The reply must contain exactly the lines below from the one with "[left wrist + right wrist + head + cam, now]" down to the one with "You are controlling", both included, and nothing more; please omit the pictures.
▬▬▬▬▬▬▬▬▬▬
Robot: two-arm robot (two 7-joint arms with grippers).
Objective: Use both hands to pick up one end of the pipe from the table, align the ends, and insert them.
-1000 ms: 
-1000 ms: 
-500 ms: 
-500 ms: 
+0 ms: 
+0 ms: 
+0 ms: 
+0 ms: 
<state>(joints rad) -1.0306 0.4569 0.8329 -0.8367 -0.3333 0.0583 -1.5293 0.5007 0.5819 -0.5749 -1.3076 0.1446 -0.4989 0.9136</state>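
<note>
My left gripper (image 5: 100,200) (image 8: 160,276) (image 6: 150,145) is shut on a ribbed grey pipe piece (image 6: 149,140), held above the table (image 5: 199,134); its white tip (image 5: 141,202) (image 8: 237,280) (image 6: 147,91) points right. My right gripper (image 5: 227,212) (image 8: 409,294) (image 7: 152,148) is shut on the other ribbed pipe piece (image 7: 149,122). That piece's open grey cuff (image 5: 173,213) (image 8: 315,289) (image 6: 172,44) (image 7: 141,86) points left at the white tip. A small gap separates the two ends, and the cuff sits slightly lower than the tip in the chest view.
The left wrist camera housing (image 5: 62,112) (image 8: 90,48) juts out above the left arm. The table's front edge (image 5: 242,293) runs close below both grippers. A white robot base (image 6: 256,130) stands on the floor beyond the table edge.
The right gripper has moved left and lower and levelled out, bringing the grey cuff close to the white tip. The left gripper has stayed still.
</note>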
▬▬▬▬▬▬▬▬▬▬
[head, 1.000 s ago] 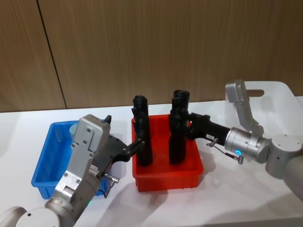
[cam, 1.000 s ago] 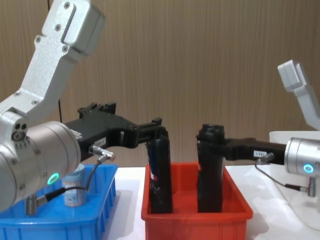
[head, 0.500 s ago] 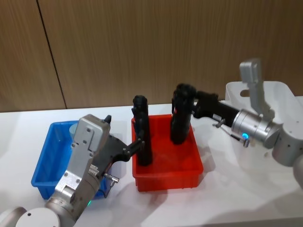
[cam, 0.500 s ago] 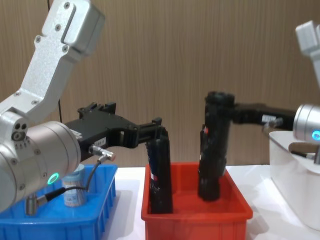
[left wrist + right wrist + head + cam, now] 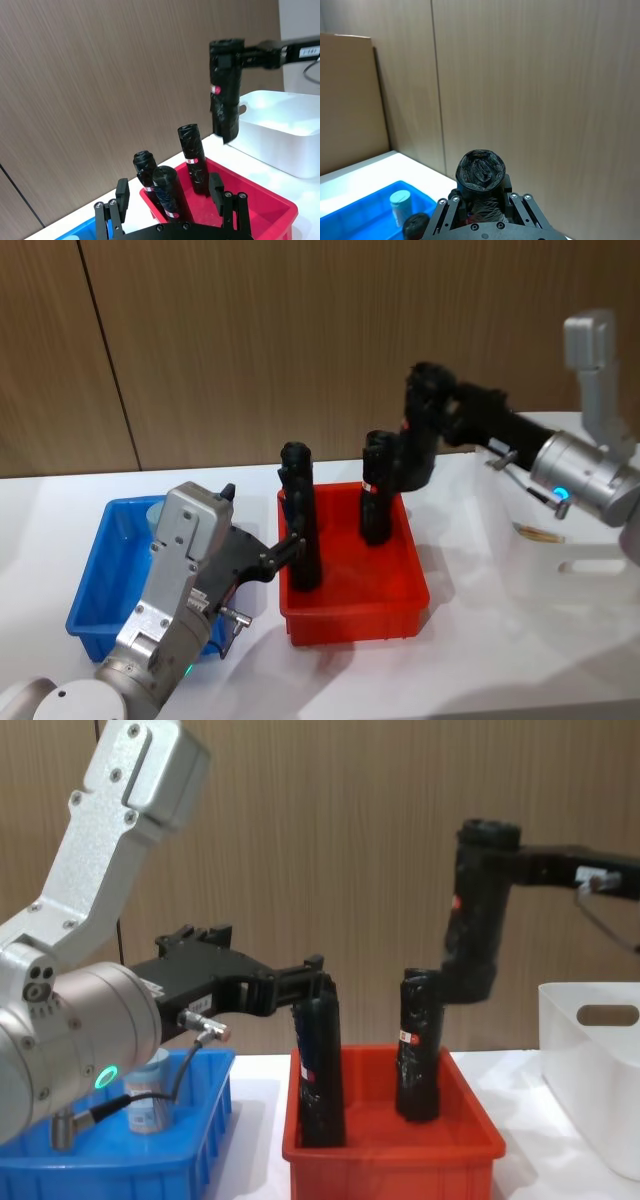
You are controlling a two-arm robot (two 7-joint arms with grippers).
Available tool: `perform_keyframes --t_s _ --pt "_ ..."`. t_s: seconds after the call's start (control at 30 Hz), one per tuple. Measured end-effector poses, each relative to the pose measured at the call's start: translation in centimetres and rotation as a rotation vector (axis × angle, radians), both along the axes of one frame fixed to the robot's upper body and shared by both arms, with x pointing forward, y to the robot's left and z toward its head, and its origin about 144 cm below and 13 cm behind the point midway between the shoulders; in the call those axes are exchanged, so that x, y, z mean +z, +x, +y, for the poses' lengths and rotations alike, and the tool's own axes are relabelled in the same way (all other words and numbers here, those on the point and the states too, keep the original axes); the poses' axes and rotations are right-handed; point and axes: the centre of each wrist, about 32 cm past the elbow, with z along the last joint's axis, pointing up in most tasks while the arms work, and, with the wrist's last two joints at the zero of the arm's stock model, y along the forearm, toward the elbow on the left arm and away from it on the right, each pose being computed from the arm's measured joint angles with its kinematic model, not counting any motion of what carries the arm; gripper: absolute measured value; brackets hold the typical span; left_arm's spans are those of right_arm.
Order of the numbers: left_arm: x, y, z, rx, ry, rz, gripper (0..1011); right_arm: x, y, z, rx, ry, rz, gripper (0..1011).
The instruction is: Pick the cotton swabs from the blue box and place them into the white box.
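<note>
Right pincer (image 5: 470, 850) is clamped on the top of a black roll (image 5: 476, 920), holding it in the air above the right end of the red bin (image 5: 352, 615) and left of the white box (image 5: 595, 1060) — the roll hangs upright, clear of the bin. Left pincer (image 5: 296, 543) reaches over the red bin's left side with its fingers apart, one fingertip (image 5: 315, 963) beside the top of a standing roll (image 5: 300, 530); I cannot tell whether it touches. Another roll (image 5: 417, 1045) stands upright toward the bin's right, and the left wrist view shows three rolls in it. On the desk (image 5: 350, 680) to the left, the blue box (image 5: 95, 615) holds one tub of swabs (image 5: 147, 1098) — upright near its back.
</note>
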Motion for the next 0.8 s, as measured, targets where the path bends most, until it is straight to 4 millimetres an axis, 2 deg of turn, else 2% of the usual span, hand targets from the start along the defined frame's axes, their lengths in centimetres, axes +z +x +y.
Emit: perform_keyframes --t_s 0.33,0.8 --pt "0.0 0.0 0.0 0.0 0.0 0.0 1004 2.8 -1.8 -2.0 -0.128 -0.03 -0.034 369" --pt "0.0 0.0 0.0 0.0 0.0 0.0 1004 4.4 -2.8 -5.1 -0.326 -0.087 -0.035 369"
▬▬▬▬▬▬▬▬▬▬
ANSWER TO THE PROBLEM:
[left wrist + right wrist + head + cam, now] 
You are controlling a two-arm robot (two 7-joint arms with grippers).

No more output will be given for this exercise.